From 8f1ddb1b1ea6ffdd6a2f2202e07e61319fa3593f Mon Sep 17 00:00:00 2001
From: Daniel Gu <dgu8957@gmail.com>
Date: Wed, 7 Jan 2026 01:58:25 +0100
Subject: [PATCH] Get latent upsampler working with video latents

---
 scripts/ltx2_test_latent_upsampler.py         | 55 ++++++++++++++++---
 .../ltx2/pipeline_ltx2_latent_upsample.py     | 34 ++++++++++++
 2 files changed, 80 insertions(+), 9 deletions(-)

diff --git a/scripts/ltx2_test_latent_upsampler.py b/scripts/ltx2_test_latent_upsampler.py
index 745f2c8d1f..c485e6ce3f 100644
--- a/scripts/ltx2_test_latent_upsampler.py
+++ b/scripts/ltx2_test_latent_upsampler.py
@@ -53,6 +53,7 @@ def parse_args():
     parser.add_argument("--dtype", type=str, default="bf16")
     parser.add_argument("--cpu_offload", action="store_true")

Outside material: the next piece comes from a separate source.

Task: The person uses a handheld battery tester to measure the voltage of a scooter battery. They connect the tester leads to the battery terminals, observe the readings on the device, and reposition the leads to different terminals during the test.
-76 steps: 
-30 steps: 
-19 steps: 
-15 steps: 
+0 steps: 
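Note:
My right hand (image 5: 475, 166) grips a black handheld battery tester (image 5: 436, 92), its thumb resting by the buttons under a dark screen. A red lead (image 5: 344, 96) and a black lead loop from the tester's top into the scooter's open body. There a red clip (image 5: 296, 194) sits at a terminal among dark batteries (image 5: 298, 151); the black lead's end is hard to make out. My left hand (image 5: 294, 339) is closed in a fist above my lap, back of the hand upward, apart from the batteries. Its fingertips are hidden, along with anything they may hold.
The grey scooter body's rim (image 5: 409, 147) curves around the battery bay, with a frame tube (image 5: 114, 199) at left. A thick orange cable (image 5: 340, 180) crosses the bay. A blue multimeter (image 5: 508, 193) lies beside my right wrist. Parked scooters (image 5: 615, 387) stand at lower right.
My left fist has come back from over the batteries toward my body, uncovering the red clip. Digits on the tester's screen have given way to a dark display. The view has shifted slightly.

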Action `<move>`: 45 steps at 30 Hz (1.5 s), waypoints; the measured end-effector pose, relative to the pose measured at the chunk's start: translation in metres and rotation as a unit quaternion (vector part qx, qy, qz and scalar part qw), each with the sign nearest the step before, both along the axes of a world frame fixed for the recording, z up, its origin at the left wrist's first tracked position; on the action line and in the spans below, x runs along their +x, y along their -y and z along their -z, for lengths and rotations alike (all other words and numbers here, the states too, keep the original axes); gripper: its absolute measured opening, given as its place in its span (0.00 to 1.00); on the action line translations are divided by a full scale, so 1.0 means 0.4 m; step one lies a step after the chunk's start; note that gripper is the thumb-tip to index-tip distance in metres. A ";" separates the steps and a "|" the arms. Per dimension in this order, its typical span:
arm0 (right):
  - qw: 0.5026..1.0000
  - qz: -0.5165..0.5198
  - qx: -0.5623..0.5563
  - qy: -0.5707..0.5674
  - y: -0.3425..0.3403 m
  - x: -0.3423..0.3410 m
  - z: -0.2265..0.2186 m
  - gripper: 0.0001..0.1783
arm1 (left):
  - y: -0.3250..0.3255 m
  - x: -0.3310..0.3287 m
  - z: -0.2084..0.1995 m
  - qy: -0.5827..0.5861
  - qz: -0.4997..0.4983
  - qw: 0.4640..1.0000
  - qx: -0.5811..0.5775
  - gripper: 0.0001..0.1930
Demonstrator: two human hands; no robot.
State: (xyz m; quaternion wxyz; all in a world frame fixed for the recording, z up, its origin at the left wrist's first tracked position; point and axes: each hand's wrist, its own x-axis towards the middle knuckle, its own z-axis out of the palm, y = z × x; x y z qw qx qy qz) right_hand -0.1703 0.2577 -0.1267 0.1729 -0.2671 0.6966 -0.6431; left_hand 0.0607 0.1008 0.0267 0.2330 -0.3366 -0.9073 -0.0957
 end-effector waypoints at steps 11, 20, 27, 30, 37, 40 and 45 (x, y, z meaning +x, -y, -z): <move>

     parser.add_argument("--vae_tiling", action="store_true")
+    parser.add_argument("--use_video_latents", action="store_true")
 
     parser.add_argument(
         "--output_dir",
@@ -83,6 +84,10 @@ def main(args):
 
     image = load_image(args.image_path)
 
+    first_stage_output_type = "pil"
+    if args.use_video_latents:
+        first_stage_output_type = "latent"
+
     video, audio = pipeline(
         image=image,
         prompt=args.prompt,
@@ -94,15 +99,39 @@ def main(args):
         num_inference_steps=args.num_inference_steps,
         guidance_scale=args.guidance_scale,
         generator=torch.Generator(device=args.device).manual_seed(args.seed),
-        output_type="pil",
+        output_type=first_stage_output_type,
         return_dict=False,
     )
 
+    if args.use_video_latents:
+        # Manually convert the audio latents to a waveform
+        audio = audio.to(pipeline.audio_vae.dtype)
+        audio = pipeline._denormalize_audio_latents(
+            audio, pipeline.audio_vae.latents_mean, pipeline.audio_vae.latents_std
+        )
+
+        sampling_rate = pipeline.audio_sampling_rate
+        hop_length = pipeline.audio_hop_length
+        audio_vae_temporal_scale = pipeline.audio_vae_temporal_compression_ratio
+        duration_s = args.num_frames / args.frame_rate
+        latents_per_second = (
+            float(sampling_rate) / float(hop_length) / float(audio_vae_temporal_scale)
+        )
+        audio_latent_frames = int(duration_s * latents_per_second)
+        latent_mel_bins = pipeline.audio_vae.config.mel_bins // pipeline.audio_vae_mel_compression_ratio
+        audio = pipeline._unpack_audio_latents(audio, audio_latent_frames, latent_mel_bins)
+
+        audio = pipeline.audio_vae.decode(audio, return_dict=False)[0]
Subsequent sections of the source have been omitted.